▸ **Task to carry out**
Take every line of the material below that includes the string "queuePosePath" and copy it out.

▸ **The data**
════════
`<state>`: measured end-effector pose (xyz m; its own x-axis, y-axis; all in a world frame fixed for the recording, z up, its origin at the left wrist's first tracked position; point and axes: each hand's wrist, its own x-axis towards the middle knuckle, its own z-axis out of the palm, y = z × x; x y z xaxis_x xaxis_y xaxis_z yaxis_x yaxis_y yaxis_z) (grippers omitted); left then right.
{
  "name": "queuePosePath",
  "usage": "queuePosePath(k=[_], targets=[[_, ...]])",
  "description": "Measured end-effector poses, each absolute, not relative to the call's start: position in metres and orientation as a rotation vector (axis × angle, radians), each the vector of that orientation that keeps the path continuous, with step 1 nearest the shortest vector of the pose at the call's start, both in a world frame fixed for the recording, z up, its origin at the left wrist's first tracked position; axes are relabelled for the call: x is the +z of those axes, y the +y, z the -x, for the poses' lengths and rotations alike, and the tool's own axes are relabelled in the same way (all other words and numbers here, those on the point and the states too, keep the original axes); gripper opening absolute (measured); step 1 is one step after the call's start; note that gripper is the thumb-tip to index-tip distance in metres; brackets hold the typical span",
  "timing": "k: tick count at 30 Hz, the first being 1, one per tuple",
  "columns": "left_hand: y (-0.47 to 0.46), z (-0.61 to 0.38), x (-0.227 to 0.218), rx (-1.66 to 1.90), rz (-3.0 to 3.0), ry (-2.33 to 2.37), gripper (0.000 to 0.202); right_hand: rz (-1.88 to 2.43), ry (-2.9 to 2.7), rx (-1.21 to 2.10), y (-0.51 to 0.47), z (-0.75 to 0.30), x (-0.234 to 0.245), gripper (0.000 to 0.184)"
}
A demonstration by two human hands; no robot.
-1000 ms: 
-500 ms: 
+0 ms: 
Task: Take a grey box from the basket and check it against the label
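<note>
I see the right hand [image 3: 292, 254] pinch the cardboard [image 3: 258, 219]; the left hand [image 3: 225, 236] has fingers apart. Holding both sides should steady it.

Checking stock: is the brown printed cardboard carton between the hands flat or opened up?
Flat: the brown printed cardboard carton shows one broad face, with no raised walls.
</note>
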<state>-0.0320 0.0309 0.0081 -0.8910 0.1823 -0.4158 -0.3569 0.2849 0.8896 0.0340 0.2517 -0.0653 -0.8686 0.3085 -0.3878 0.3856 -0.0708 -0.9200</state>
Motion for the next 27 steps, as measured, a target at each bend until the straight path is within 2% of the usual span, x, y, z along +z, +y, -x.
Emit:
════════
▸ **Task output**
  "name": "queuePosePath",
  "usage": "queuePosePath(k=[_], targets=[[_, ...]])",

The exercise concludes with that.